Banerjee: What we really, really want to do is help build capacity at the member station level to report on climate. I think there’s a recognition that for-profit media — newspapers and such — have atrophied in all sorts of towns and rural areas and cities. And public media can fill that space on various topics, and climate is one of them.

We are preparing for a position that will look at solutions. We just hired a climate and corporations reporter who looks at what companies are doing — good and dubious. We have two reporters who do great work in explanatory climate journalism, a lot of science. They’ve done accountability work around government agencies, and we are interested in expanding our coverage into climate and health.  

If part of the goal is to put a renewed emphasis on climate change, how will you engage people? What do you hope this expanded coverage will offer the public?

Kissack: I think the fact that we have a long history of being storytellers, that is important in thinking about how we connect with people. I think storytelling really helps connect complex things with more people.

Banerjee: Among the threads that run through all of this is connecting the dots so that people understand, especially Americans who sometimes can think of climate change as something distant, that climate change is affecting them and how it’s affecting them and what their options are.

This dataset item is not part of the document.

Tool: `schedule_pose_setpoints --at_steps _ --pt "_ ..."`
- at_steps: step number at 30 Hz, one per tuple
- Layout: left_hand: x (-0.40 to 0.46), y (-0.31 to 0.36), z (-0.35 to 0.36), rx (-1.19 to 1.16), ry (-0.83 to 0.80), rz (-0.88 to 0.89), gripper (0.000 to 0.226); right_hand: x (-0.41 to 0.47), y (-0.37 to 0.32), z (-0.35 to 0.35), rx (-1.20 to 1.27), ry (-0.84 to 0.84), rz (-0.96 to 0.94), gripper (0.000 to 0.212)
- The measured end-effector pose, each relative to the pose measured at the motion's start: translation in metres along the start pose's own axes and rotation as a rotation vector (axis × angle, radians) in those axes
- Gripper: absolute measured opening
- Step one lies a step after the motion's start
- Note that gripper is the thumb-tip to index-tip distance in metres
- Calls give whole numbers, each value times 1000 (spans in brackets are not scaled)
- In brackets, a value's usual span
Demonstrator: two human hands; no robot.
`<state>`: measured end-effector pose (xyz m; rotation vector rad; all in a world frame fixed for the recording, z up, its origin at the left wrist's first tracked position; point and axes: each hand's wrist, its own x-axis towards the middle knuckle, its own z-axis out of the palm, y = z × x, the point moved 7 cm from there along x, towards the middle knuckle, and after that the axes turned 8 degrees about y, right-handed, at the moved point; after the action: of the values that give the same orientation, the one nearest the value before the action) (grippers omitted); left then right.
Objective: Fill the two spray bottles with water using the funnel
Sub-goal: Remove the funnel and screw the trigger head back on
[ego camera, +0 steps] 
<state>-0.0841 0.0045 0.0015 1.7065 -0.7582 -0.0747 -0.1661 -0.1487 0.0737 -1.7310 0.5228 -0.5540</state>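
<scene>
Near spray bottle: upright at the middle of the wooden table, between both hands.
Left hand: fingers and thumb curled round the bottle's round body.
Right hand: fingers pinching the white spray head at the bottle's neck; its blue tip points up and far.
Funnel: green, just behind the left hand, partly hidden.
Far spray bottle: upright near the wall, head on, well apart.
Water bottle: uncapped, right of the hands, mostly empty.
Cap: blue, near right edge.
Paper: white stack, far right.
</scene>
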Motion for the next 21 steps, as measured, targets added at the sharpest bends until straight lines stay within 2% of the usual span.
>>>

Given the stakes of climate change, has the role of journalists covering it changed? Is there more room now for journalists to push for solutions?

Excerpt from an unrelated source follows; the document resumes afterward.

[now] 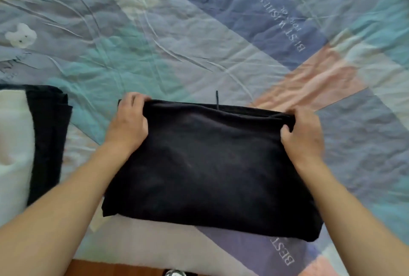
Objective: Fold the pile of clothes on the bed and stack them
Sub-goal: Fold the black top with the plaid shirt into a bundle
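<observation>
A black garment (208,165) lies flat on the bed (199,38), close to the near edge. The left hand (128,125) pinches its far left corner, and the right hand (303,136) pinches its far right corner. This looks like the middle of a fold. Next, both hands likely need to bring that far edge toward the person, keeping it even. A stack (33,138) of folded clothes waits at the left.
</observation>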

Banerjee: I don’t consider that if you write about climate or even if you do accountability work [around climate change] that you are any kind of activist. That’s not our role at NPR. I certainly don’t think that’s my role as a journalist. But I do understand how some journalists who cover climate have decided to champion certain solutions, certain narratives, because they feel the urgency of the situation. And there’s plenty of room for all of that as long as people are relying on evidence and rigor to make particular arguments.

What is your greatest fear in terms of climate change?

Kissack: [During] the latest Southern California fire in Hemet, my mother had to evacuate. And the fire was so bad [that] the smoke got into the emergency room where my stepdad had to go. It got into the hospital because that hospital just did not have the equipment to handle that level of smoke. And I think that everybody probably can relate to that, too.

Banerjee: I see in the data how the people who get hurt or killed in so many extreme weather events are vulnerable populations, including the elderly and the disabled. So that’s very real for me. It’s like, how do we take care of the vulnerable people in our families?

More globally, what I really worry about is that extreme weather events will lead to a scramble for resources and enormous migrations that in turn will bring about anti-democratic reactions all over the world, and then you will not only see the harm to people that’s occurring because of what’s happening in the natural world, but layered on top of that, things that governments are doing that are going to harm people to protect their resources, to protect the wealthy, [and] to protect corporations.

Where do you hope we’ll be in 10 years on this issue and how can journalism help us get there?

Banerjee: In Neela’s nerdy climate world, more and more of us are driving EVs, including middle class people and people without a lot of money. Charging stations are everywhere. The way we’re getting the critical minerals for EVs does not replicate the exploitation and the harms that occurred earlier with extraction industries. 

One of the things [about] reporting on marginalized communities is that you want to show that they’re suffering disproportionate harm and burdens. But at the same time, folks in those communities are not just victims, right? They have agency. So, I would love to see more and more stories about people in Bangladesh and Alabama, in Southern California and Louisiana and North Dakota, coming up with ways to adapt, and protecting their people, and governments and politicians supporting this with policies and money.

Q: Do you feel hopeful?

Banerjee: I’m not built to just curl up in a ball when there’s a problem and try to ignore it, though I understand the impulse. I think that what I’m built to do is act, and journalism is the way to act.